═══ AVAILABLE DATA ═══

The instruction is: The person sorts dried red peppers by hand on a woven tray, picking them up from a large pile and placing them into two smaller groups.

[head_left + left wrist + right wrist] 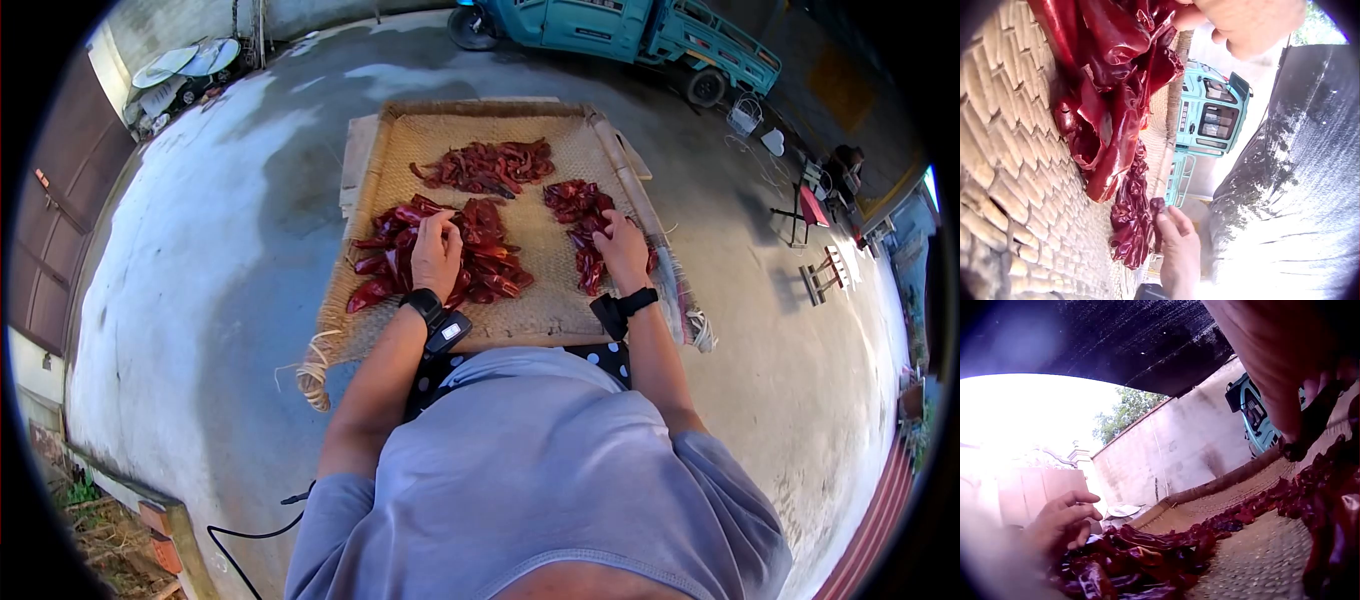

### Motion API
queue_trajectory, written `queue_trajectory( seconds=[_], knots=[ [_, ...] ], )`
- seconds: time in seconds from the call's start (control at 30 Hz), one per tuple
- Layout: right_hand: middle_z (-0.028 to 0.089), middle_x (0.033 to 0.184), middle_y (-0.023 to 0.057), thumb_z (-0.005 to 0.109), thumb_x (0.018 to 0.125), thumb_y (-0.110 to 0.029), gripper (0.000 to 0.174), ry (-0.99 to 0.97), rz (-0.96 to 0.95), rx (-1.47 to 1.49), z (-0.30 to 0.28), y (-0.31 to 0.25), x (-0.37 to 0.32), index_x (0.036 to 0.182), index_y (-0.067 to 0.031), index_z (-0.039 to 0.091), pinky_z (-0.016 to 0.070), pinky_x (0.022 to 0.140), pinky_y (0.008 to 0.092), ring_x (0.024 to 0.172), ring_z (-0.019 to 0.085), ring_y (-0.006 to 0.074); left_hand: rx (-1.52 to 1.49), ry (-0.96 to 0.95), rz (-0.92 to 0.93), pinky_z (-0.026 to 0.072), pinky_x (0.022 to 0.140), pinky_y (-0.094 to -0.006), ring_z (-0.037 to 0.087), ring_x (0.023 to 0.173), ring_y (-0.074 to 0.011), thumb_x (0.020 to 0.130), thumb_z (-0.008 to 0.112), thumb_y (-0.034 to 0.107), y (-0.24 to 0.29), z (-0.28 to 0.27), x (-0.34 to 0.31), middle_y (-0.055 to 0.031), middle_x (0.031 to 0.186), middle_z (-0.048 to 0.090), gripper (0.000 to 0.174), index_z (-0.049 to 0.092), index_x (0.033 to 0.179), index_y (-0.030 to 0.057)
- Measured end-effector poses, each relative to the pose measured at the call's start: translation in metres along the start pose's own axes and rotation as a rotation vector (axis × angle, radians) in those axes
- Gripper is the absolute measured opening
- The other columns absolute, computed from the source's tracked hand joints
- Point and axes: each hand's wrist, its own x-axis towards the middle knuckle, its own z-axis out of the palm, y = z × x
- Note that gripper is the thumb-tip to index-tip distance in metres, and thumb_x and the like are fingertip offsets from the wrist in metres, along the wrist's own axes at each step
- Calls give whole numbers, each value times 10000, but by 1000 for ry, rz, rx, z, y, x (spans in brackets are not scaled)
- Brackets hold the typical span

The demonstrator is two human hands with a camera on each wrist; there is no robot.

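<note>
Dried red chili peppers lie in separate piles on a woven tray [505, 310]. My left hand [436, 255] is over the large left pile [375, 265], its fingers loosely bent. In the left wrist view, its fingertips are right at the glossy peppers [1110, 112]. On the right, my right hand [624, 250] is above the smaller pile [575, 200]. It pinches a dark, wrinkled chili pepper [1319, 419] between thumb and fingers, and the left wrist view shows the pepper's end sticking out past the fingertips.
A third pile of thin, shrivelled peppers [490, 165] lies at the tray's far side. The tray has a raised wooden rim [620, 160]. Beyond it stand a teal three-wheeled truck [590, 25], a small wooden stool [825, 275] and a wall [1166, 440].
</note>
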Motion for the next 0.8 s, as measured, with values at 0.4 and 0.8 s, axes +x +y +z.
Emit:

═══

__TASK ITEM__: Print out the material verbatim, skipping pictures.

__SOLVED EXERCISE__:
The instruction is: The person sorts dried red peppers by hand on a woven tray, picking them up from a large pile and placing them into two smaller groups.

[head_left + left wrist + right wrist] 

### Motion API
queue_trajectory, written `queue_trajectory( seconds=[_], knots=[ [_, ...] ], )`
- seconds: time in seconds from the call's start (control at 30 Hz), one per tuple
- Layout: right_hand: middle_z (-0.028 to 0.089), middle_x (0.033 to 0.184), middle_y (-0.023 to 0.057), thumb_z (-0.005 to 0.109), thumb_x (0.018 to 0.125), thumb_y (-0.110 to 0.029), gripper (0.000 to 0.174), ry (-0.99 to 0.97), rz (-0.96 to 0.95), rx (-1.47 to 1.49), z (-0.30 to 0.28), y (-0.31 to 0.25), x (-0.37 to 0.32), index_x (0.036 to 0.182), index_y (-0.067 to 0.031), index_z (-0.039 to 0.091), pinky_z (-0.016 to 0.070), pinky_x (0.022 to 0.140), pinky_y (0.008 to 0.092), ring_x (0.024 to 0.172), ring_z (-0.019 to 0.085), ring_y (-0.006 to 0.074); left_hand: rx (-1.52 to 1.49), ry (-0.96 to 0.95), rz (-0.92 to 0.93), pinky_z (-0.026 to 0.072), pinky_x (0.022 to 0.140), pinky_y (-0.094 to -0.006), ring_z (-0.037 to 0.087), ring_x (0.023 to 0.173), ring_y (-0.074 to 0.011), thumb_x (0.020 to 0.130), thumb_z (-0.008 to 0.112), thumb_y (-0.034 to 0.107), y (-0.24 to 0.29), z (-0.28 to 0.27), x (-0.34 to 0.31), middle_y (-0.055 to 0.031), middle_x (0.031 to 0.186), middle_z (-0.048 to 0.090), gripper (0.000 to 0.174), index_z (-0.049 to 0.092), index_x (0.033 to 0.179), index_y (-0.030 to 0.057)
- Measured end-effector poses, each relative to the pose measured at the call's start: translation in metres along the start pose's own axes and rotation as a rotation vector (axis × angle, radians) in those axes
- Gripper is the absolute measured opening
- The other columns absolute, computed from the source's tracked hand joints
- Point and axes: each hand's wrist, its own x-axis towards the middle knuckle, its own z-axis out of the palm, y = z × x
- Note that gripper is the thumb-tip to index-tip distance in metres, and thumb_x and the like are fingertip offsets from the wrist in metres, along the wrist's own axes at each step
- Calls give whole numbers, each value times 10000, but by 1000 for ry, rz, rx, z, y, x (spans in brackets are not scaled)
- Brackets hold the typical span

The demonstrator is two human hands with a camera on each wrist; there is no robot.

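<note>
Dried red chili peppers lie in separate piles on a woven tray [505, 310]. My left hand [436, 255] is over the large left pile [375, 265], its fingers loosely bent. In the left wrist view, its fingertips are right at the glossy peppers [1110, 112]. On the right, my right hand [624, 250] is above the smaller pile [575, 200]. It pinches a dark, wrinkled chili pepper [1319, 419] between thumb and fingers, and the left wrist view shows the pepper's end sticking out past the fingertips.
A third pile of thin, shrivelled peppers [490, 165] lies at the tray's far side. The tray has a raised wooden rim [620, 160]. Beyond it stand a teal three-wheeled truck [590, 25], a small wooden stool [825, 275] and a wall [1166, 440].
</note>
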Motion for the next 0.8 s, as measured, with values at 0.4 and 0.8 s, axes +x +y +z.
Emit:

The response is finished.